Homologous Recombination

Homologous recombination is defined as the exchange of segments which are homologous and from two different DNA molecules. Studies done both genetically and cytologically have indicated that the cross-over process occurs during meiosis of higher organisms.1

Homologous recombination can be used to eliminate DNA double strand breaks, restart stalled replication forks and provide a means for the maintenance of telomere length in cells where telomerase is lacking.

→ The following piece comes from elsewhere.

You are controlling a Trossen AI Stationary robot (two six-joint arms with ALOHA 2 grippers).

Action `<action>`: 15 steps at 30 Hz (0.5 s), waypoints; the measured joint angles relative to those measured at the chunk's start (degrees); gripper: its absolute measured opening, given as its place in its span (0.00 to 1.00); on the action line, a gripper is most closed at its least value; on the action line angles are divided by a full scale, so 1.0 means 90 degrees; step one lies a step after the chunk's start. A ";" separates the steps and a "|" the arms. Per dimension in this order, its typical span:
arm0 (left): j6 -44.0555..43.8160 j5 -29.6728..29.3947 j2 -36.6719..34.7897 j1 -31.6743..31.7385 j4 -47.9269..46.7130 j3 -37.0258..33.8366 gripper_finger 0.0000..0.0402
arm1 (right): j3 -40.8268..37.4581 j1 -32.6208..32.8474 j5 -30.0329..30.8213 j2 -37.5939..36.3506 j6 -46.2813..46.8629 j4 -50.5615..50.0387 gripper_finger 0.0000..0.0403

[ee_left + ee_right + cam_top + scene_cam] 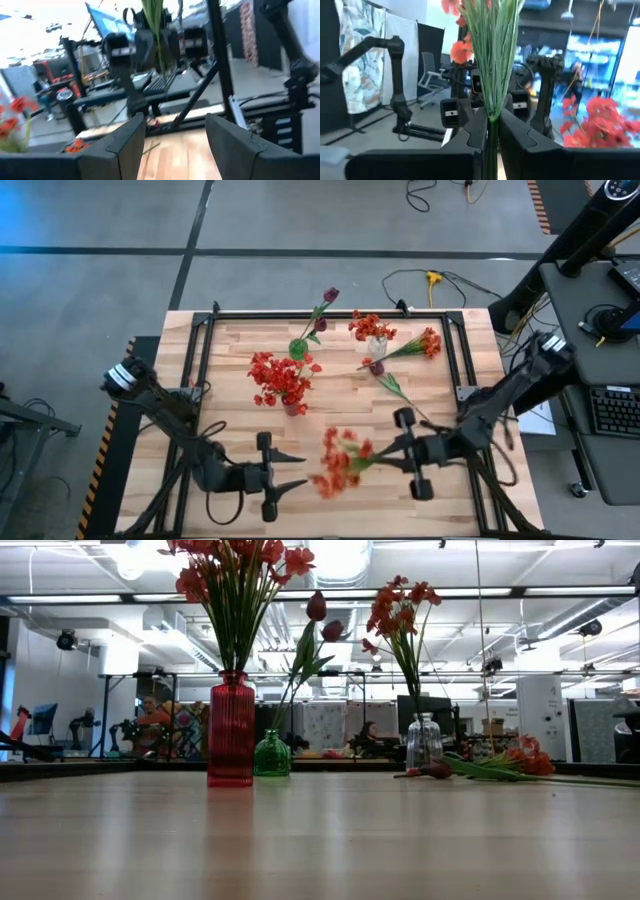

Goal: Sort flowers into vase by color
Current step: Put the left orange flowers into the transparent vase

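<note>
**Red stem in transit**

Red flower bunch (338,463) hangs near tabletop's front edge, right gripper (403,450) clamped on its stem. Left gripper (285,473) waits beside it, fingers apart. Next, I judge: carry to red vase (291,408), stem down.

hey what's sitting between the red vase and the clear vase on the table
The green vase with purple buds stands between the red vase and the clear vase in the low view; the high view shows it set farther back.

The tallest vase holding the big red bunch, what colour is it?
Red vase, ribbed glass; clearest in the low view.
</note>
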 joint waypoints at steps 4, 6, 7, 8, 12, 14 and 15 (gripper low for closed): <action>0.0315 0.0525 0.0245 0.0187 0.0654 0.0030 0.51 | -0.0003 -0.0138 -0.0130 0.0907 -0.0780 0.1319 0.07; 0.0520 0.0543 0.0392 0.0252 0.0919 0.0125 0.53 | -0.0006 -0.0218 -0.0303 0.1348 -0.1127 0.2030 0.07; 0.0648 0.0543 0.0449 0.0275 0.1014 0.0181 0.54 | -0.0006 -0.0266 -0.0444 0.1551 -0.1231 0.2404 0.07; 0.0795 0.0546 0.0517 0.0286 0.1060 0.0248 0.54 | -0.0004 -0.0313 -0.0523 0.1733 -0.1323 0.2713 0.07; 0.1153 0.0613 0.0797 0.0316 0.1055 0.0601 0.56 | 0.0011 -0.0556 -0.0585 0.2257 -0.1369 0.3520 0.07; 0.1310 0.0579 0.0907 0.0325 0.1068 0.0809 0.57 | 0.0013 -0.0674 -0.0635 0.2420 -0.1312 0.3625 0.07; 0.1370 0.0507 0.0945 0.0322 0.1073 0.0893 0.57 | 0.0012 -0.0740 -0.0784 0.2497 -0.1285 0.3675 0.07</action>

Homologous recombination is used when an unwanted (or sometimes mutated) allele is to be replaced by a more desirable one, this process is also known as knock out genes or gene silencing and is most commonly seen in "knock out mice". These mice are a type of genetically modified organism in which both alleles of specific gene are replaced by an inactive version of the allele.2 the required homologous recombination is usually followed by two or more generations of selective breeding after which breeding pair is isolated that have both alleles or the target gene knocked out or replaced. This allows the researcher to easily determine the role a certain gene plays by observing the phenotype of individuals who are completely lacking the particular gene.2

In order to perform homologous recombination the sequence of the DNA that is to be replaced must be known and with this knowledge it is possible to replace the allele with various DNA constructs.3 Once the DNA sequence is known the next step is to design and fabricate the DNA construct which is to replace the unwanted allele.2 This could be a defective or broken gene that needs to be replaced. Once the DNA construct has been fabricated it needs to be integrated into the organisms existing DNA.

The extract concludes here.